Part II
The question raised by yesterday’s history is, why the hell does Ethiopia care about holding on to the Ogaden?
Ah, well. That’s tough to explain, and I don’t know that I can do it exactly. But let’s examine the various secessionist and other movements that have existed in this part of the world over the last, say, forty years (roughly the period of decolonization).
1. South Sudanese rebels fought a near-30-year war for secession from the rest of Sudan (they have autonomy and a promise of a referendum on independence in 2012).
2. Eritrea fought a near-30-year war for secession from the rest of Ethiopia, which was granted in 1993.
3. The Afar minority in Djibouti fought two civil wars, the last from 1991-2001, supporting secession from Djibouti.
4. The Oromo Liberation Front continue fighting a war for independence from Ethiopia (Oromo make up 35% of Ethiopia’s population).
5. The Ogaden National Liberation Front continue fighting a war for independence from Ethiopia (Somalis make up 5% of Ethiopia’s population)
6. The Lord’s Resistance Army has fought a 15-year struggle against the Ugandan state since the rise of Yoweri Museveni, purportedly to ensure continued control of the government by the Acholi tribe, but more likely because there was nothing else to do for a living.
7. The Darfur civil war in Sudan has run since 2003.
8. Sudan has faced an insurrection in the northeast of the country that at times was fierce enough to block shipping access at the port of Sawakin.
It boils down to this. Africa is full of countries that don’t make any sense. Colonial powers drew lines, as they did in Somalia, that had nothing whatsoever to do with how people identified themselves. Single tribes—like the Somalis—were split up among multiple countries, while in other colonies, like the Congo, people who had no contact with one another and had entirely different cultures were lumped together and expected to suddenly feel a part of the new colony, a sense of nationality.
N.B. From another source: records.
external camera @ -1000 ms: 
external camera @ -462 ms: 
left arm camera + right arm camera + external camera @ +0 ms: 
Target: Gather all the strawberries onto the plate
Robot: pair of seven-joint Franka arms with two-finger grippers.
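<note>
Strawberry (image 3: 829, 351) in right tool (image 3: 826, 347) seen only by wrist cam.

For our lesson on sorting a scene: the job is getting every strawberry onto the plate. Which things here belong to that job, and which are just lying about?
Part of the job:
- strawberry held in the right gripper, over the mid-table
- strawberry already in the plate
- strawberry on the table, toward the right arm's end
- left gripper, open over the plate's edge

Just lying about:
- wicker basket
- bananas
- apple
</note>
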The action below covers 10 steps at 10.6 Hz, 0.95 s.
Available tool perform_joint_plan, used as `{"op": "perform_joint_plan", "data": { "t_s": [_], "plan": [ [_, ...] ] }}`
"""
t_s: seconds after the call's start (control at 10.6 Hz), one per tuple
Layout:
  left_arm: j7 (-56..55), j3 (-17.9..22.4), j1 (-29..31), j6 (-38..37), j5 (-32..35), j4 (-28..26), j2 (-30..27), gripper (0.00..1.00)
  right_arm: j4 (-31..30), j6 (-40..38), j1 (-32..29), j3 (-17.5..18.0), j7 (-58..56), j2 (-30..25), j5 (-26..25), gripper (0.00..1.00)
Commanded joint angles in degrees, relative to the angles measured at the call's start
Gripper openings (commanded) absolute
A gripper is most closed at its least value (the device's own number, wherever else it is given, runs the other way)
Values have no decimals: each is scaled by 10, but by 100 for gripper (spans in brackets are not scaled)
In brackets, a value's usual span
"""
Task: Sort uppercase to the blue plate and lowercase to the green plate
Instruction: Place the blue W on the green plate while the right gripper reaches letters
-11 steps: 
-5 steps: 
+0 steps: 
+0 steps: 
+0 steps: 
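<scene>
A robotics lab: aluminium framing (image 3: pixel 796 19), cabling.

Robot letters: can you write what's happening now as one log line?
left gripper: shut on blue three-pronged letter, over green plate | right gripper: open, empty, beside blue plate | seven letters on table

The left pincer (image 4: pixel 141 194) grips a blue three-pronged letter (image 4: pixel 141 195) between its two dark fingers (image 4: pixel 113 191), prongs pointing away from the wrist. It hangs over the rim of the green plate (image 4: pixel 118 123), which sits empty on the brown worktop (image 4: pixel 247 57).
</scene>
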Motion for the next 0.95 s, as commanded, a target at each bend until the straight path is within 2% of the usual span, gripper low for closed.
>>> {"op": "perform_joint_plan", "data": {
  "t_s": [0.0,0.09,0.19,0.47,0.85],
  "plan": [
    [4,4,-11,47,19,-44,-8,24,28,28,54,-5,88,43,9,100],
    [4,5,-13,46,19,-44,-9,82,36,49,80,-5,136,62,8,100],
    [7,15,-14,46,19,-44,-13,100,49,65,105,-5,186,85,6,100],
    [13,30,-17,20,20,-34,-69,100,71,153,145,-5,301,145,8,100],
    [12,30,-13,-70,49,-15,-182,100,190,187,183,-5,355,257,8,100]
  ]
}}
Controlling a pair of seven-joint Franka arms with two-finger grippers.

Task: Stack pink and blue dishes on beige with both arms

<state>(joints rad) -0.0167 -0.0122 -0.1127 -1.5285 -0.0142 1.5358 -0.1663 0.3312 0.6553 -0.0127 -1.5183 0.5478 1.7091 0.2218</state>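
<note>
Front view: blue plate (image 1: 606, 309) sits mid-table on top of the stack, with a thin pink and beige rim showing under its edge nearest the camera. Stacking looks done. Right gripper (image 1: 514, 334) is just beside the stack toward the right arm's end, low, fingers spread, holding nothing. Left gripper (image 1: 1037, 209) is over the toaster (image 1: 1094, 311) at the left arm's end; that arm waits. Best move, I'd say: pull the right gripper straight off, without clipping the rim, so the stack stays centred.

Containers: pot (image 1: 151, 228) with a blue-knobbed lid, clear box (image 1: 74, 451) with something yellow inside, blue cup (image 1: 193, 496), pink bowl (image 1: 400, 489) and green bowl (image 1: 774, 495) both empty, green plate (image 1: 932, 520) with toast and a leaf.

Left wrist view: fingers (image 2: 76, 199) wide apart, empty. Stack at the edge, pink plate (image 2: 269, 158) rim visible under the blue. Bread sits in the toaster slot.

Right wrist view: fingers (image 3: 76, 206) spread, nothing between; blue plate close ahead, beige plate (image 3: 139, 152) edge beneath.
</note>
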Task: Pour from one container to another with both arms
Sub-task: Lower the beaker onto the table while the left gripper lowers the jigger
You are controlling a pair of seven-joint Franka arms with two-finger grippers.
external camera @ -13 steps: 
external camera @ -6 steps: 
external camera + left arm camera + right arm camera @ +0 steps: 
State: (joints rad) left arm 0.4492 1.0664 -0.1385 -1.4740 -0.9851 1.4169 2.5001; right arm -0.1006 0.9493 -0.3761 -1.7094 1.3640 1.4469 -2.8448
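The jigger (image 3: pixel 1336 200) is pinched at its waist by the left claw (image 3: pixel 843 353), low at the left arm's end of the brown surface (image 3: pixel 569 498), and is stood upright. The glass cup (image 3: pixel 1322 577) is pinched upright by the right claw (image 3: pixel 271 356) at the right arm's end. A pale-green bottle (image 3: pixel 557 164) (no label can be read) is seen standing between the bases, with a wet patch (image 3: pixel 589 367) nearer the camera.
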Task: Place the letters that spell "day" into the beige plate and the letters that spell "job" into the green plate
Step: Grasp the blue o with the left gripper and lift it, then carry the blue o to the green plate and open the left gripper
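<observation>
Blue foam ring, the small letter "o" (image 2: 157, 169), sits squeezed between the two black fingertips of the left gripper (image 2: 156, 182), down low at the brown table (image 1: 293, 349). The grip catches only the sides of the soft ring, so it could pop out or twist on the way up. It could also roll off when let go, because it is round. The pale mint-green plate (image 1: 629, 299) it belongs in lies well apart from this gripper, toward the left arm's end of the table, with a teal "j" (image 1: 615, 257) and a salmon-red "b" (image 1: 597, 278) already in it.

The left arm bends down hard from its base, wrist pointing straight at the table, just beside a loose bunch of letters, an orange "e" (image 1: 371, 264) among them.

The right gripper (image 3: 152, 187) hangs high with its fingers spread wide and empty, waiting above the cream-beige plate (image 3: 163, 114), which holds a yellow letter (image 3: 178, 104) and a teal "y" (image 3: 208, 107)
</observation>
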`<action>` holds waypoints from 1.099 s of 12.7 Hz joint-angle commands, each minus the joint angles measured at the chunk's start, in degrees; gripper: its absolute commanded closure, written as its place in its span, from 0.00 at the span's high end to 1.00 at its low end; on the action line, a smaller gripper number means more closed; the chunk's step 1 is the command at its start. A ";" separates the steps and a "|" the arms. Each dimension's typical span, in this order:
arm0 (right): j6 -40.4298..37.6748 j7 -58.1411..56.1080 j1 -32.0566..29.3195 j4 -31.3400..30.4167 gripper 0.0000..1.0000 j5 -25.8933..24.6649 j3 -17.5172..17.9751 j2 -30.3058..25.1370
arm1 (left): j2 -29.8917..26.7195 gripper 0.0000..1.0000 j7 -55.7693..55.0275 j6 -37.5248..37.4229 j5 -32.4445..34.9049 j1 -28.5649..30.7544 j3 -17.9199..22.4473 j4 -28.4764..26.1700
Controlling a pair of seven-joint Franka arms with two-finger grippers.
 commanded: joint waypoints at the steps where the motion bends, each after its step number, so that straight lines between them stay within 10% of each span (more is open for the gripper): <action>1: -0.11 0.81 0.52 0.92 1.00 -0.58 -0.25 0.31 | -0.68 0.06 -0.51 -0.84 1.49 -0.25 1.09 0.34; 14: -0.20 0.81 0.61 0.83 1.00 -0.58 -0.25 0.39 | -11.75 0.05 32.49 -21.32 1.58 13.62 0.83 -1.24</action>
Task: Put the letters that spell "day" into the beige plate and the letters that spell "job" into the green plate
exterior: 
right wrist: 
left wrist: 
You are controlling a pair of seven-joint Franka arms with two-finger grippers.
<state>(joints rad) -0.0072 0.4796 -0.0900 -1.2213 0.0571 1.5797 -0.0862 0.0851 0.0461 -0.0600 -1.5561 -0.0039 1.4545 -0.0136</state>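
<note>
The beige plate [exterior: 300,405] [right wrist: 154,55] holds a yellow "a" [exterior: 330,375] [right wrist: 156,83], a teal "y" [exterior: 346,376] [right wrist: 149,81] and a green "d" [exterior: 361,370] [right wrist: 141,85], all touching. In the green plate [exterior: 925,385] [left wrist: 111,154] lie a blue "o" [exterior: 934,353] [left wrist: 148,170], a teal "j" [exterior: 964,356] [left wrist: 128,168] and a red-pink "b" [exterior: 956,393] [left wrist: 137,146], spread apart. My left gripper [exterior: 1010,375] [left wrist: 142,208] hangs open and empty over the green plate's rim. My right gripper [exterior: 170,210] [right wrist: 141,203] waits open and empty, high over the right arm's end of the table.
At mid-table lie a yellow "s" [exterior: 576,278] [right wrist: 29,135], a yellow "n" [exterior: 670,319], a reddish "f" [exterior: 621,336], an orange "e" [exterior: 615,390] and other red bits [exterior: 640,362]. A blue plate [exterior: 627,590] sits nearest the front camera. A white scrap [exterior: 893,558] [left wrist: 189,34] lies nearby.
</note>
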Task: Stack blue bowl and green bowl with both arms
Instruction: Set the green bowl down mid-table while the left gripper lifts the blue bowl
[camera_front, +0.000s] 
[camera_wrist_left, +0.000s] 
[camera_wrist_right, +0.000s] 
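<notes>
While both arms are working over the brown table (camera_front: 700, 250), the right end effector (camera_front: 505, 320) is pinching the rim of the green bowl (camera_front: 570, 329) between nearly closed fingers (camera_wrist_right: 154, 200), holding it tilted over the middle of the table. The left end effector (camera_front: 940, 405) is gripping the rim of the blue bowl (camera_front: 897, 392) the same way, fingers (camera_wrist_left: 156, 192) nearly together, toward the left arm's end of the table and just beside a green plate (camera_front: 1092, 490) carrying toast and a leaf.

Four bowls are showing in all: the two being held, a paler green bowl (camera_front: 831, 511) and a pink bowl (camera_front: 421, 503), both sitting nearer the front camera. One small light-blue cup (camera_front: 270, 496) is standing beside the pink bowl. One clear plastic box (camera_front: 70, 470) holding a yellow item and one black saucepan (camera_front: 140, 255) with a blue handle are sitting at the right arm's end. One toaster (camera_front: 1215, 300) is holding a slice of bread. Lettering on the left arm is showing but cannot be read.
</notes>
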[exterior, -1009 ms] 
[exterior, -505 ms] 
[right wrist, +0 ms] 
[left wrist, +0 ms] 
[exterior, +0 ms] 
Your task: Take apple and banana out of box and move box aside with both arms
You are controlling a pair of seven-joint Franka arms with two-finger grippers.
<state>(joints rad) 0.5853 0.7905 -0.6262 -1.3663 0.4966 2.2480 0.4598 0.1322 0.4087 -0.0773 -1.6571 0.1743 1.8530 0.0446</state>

It didn’t work, not surprisingly. Few African countries harbor no secessionist or autonomy movements, and the fear is that once the door is opened to their success—either through military or political action—the flood will be unstoppable. This is why the African Union specifically states that territorial integrity is paramount, and why even though good sense dictates otherwise the AU is encouraging South Sudanese to vote against independence in 2012. If we encourage the South Sudanese, goes the theory, what’s to stop every other country from splitting apart?
Domino theories in geopolitics seem to be more bluster than fact, but the point holds. In the case of Ethiopia—indeed, of most large countries in Africa—there is a larger dimension. If Ethiopia strikes a diplomatic deal to allow the Somalis in Ogaden to go free, the Oromo and Afar and Tigray and others will surely wish to follow. If Ethiopia allows the Somalis to attack and overrun the Ogaden, Sudan and Eritrea will no doubt strike next, and the Oromo (the largest tribe in Ethiopia) will step up their separatist guerrilla war. Apparent weakness begets further attacks.
From a philosophical point of view, there’s no reason the Somalis of Ethiopia and Kenya shouldn’t be in Somalia. But from a practical point of view, it would be that much worse to see the rest of Africa descend into warfare as every little separatist element seeks to achieve its own independence.
So into this land of un-countries with all their ethnic grudges, the United States has come to wage peace. The U.S. seems to work fairly well despite having a wide range of different ethnic groups. Theoretically if we can just show the way around here, economic development and peace will follow. That’s what CJTF-HOA is all about.